▸ **WHAT YOU HAVE TO DO**:
Within the material below, how many lines carry the word "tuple"? Only that number is wanted.

MATERIAL PROVIDED Start Marker

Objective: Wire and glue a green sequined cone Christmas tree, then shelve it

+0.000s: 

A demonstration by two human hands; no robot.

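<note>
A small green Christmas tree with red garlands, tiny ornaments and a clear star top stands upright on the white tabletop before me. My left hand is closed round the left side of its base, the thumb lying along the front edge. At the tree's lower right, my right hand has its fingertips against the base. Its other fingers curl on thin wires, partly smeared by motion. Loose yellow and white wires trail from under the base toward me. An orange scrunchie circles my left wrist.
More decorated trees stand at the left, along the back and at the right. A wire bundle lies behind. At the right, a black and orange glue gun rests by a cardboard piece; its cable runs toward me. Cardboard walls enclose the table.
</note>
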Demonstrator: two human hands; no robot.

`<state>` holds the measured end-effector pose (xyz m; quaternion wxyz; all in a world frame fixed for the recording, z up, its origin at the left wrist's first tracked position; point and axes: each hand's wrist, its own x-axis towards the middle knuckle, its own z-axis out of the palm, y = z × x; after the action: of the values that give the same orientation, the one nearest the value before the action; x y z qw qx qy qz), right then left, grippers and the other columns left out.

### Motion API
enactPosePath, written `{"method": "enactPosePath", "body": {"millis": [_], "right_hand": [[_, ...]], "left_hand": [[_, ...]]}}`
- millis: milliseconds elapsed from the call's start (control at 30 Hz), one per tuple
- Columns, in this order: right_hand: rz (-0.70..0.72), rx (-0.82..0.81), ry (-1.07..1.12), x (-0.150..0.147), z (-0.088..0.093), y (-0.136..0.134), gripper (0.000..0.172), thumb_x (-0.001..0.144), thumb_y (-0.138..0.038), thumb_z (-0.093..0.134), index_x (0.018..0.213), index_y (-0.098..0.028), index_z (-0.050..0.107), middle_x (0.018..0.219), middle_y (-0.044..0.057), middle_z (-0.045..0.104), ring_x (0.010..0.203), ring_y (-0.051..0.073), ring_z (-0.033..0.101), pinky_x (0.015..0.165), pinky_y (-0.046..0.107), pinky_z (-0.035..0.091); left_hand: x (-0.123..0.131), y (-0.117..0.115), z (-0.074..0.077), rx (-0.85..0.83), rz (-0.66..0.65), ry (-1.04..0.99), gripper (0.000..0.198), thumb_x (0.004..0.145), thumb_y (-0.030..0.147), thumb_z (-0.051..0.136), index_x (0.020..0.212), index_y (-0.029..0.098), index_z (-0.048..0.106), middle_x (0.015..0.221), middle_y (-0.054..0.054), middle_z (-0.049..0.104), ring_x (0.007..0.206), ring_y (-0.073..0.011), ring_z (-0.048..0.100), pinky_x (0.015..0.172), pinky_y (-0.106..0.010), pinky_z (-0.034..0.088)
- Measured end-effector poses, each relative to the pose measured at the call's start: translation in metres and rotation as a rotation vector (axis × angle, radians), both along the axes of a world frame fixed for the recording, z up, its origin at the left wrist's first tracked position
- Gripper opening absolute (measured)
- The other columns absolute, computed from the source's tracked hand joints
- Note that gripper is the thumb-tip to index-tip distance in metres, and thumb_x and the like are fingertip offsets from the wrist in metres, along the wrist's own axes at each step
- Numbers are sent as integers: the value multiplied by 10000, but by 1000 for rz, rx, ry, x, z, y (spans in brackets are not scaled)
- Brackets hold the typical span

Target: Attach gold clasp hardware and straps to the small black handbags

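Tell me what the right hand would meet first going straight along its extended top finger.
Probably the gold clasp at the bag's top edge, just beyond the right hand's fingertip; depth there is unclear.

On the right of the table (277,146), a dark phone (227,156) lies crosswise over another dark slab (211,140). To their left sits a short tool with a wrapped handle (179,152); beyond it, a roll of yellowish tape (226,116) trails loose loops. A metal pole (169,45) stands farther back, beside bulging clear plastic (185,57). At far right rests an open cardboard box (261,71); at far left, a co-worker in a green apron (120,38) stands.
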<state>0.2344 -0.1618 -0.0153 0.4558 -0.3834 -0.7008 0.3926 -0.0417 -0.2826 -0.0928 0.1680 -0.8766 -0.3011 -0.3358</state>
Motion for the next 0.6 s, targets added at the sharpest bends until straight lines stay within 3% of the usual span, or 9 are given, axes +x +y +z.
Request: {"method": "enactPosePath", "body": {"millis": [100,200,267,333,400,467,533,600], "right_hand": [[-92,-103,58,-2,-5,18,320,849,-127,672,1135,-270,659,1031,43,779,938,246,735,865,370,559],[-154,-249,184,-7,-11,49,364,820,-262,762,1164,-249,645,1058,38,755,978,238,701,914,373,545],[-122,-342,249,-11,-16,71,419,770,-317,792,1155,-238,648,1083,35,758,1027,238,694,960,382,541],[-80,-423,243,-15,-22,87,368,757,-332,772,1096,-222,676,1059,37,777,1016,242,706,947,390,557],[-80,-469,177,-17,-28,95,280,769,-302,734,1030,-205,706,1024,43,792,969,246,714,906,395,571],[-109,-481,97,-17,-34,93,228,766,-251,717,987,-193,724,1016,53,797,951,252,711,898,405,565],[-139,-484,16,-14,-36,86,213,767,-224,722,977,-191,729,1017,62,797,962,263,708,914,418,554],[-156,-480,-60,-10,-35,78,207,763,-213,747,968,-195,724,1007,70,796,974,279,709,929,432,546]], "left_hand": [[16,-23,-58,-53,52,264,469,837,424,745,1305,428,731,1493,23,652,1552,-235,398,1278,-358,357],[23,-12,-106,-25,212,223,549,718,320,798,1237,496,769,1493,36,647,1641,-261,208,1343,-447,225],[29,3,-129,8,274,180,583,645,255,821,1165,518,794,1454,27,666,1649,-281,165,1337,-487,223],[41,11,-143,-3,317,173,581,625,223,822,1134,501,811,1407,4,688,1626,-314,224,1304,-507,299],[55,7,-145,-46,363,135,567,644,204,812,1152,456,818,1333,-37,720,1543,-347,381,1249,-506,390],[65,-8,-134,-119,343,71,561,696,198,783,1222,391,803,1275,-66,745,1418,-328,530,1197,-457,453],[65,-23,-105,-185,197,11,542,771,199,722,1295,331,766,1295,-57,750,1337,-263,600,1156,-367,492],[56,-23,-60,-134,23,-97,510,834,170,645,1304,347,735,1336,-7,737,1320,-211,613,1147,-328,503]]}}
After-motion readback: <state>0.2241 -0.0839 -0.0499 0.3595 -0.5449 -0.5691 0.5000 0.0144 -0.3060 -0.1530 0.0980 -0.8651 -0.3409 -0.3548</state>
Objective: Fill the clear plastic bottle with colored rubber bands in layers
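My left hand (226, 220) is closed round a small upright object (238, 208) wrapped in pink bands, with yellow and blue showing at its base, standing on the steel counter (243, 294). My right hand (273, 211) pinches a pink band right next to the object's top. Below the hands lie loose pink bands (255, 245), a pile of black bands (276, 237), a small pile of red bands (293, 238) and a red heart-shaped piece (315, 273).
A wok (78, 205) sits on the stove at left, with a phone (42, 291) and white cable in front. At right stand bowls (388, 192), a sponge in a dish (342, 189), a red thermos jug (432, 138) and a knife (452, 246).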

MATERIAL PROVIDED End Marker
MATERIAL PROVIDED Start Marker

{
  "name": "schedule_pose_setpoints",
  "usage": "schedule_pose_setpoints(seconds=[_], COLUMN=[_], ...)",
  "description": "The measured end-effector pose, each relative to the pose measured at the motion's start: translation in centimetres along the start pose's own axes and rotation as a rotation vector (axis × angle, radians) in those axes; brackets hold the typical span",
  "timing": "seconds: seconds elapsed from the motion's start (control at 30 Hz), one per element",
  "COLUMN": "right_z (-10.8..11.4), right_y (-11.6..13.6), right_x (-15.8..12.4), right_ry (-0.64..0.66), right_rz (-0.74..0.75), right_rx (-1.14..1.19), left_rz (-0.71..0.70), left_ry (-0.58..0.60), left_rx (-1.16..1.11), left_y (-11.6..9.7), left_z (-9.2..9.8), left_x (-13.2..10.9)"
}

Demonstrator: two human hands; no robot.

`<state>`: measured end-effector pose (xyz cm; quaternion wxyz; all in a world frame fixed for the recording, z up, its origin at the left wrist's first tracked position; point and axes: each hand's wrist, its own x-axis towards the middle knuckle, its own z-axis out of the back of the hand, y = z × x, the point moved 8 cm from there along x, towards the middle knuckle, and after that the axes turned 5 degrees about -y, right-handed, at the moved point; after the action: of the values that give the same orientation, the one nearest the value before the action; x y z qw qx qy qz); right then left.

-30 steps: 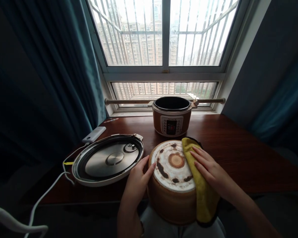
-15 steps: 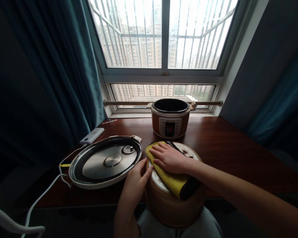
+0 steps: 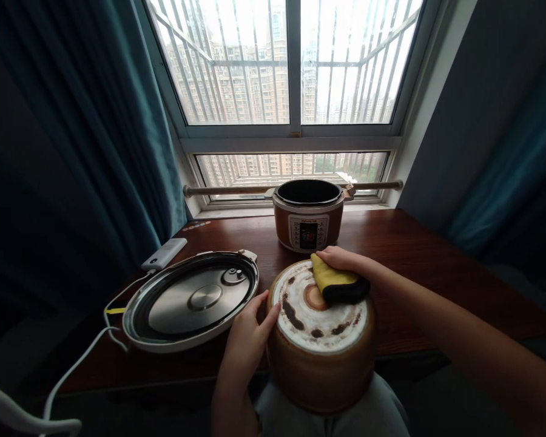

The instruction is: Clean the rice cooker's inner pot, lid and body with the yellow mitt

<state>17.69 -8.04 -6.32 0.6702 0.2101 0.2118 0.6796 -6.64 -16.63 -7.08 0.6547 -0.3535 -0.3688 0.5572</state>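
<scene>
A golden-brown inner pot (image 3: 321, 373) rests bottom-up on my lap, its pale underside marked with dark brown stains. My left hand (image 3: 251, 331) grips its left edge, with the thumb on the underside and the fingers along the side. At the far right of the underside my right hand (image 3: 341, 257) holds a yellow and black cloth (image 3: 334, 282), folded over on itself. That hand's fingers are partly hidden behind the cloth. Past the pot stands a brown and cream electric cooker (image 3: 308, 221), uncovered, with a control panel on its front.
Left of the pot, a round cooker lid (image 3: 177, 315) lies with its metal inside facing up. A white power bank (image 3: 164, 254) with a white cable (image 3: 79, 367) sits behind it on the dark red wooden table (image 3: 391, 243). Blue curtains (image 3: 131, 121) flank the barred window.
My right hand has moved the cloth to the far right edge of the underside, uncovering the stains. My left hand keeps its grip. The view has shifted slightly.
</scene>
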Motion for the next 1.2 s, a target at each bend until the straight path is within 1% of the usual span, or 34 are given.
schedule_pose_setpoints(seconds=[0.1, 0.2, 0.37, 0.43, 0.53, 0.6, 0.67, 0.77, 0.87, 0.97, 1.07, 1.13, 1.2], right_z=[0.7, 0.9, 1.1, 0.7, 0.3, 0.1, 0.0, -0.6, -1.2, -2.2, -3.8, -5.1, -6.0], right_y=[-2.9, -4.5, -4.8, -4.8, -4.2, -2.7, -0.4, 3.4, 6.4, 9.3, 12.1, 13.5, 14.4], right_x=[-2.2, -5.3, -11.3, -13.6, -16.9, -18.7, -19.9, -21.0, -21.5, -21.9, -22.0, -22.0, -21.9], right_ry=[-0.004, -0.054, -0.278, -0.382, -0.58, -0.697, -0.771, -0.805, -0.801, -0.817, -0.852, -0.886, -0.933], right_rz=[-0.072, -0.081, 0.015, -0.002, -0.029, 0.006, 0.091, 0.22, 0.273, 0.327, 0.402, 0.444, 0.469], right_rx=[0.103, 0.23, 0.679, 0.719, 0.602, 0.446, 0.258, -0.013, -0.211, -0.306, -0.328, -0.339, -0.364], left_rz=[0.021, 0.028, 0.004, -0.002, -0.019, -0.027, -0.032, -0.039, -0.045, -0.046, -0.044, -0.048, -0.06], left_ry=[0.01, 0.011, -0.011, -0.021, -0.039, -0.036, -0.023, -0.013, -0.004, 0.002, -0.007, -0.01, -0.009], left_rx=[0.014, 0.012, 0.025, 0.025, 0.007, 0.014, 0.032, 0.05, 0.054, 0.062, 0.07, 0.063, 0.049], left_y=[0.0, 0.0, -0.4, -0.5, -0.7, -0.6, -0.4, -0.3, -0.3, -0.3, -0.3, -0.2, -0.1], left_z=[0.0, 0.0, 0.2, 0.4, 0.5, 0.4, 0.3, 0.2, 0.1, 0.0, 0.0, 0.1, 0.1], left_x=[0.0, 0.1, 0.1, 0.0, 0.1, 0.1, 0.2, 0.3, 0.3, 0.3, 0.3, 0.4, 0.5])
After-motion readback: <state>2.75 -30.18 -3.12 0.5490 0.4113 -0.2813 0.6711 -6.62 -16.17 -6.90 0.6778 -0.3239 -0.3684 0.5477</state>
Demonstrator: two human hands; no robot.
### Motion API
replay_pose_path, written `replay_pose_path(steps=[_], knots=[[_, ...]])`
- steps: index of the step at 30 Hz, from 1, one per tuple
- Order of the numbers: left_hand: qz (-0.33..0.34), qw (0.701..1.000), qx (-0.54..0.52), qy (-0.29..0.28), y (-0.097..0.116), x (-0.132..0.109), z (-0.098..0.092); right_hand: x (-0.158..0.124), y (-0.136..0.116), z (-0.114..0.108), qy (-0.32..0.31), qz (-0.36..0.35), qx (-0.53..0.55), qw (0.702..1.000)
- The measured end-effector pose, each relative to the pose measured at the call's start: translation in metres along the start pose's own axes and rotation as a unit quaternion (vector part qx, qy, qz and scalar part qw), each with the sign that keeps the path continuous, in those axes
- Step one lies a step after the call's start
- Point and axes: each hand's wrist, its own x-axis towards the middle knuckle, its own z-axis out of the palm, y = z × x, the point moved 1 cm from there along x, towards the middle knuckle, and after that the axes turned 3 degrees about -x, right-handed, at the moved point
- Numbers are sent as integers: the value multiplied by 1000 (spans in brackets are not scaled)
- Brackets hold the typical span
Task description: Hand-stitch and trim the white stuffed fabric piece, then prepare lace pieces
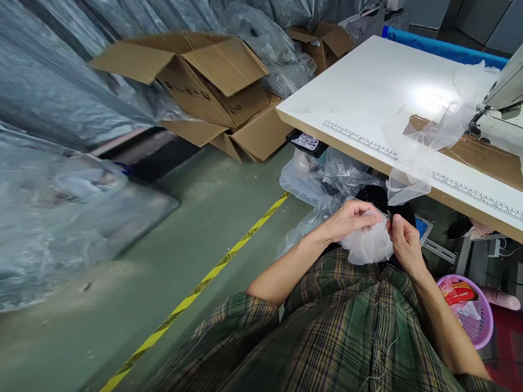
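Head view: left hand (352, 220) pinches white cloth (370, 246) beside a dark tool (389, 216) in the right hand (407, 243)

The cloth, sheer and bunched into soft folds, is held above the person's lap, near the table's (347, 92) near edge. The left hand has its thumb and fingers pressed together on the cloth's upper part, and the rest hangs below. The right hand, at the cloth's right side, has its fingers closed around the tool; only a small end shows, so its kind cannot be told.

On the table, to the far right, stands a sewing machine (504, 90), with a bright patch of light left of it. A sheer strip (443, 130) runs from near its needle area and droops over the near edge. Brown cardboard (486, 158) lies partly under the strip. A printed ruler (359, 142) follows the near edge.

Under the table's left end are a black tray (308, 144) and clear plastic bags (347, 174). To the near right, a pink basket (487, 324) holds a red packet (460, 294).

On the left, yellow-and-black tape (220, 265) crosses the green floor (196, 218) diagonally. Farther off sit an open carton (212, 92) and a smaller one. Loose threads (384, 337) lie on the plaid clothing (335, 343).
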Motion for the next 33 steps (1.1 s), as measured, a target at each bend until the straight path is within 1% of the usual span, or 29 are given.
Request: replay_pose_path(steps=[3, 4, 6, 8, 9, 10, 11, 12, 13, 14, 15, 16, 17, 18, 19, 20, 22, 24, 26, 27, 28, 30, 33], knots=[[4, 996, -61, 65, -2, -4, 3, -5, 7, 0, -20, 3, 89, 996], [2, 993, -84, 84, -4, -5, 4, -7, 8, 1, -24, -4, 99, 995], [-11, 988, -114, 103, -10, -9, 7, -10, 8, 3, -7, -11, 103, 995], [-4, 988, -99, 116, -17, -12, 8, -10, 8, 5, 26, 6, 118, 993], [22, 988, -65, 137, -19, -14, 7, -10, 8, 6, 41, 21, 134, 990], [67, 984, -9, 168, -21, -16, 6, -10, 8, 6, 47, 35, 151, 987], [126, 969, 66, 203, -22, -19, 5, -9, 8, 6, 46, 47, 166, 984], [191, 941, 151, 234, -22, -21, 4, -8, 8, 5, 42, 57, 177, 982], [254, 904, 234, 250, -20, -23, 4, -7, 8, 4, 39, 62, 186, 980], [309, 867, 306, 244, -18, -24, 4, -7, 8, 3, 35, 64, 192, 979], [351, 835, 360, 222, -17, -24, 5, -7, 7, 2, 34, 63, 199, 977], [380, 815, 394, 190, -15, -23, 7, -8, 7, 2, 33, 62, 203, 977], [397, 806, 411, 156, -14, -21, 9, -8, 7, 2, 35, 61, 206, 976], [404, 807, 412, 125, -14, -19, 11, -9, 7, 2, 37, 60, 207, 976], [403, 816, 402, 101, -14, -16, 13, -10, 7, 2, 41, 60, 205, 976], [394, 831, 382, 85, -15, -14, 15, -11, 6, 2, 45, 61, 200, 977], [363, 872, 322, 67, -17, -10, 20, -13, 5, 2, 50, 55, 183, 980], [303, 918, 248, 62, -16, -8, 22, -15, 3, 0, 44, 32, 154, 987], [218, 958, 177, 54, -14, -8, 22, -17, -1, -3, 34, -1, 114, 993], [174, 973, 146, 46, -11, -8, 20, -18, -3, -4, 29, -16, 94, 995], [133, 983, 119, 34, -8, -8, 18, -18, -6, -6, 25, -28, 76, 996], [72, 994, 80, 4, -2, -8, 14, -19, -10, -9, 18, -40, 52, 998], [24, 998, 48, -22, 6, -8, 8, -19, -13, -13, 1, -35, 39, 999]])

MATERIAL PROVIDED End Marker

▸ **TASK ANSWER**:
2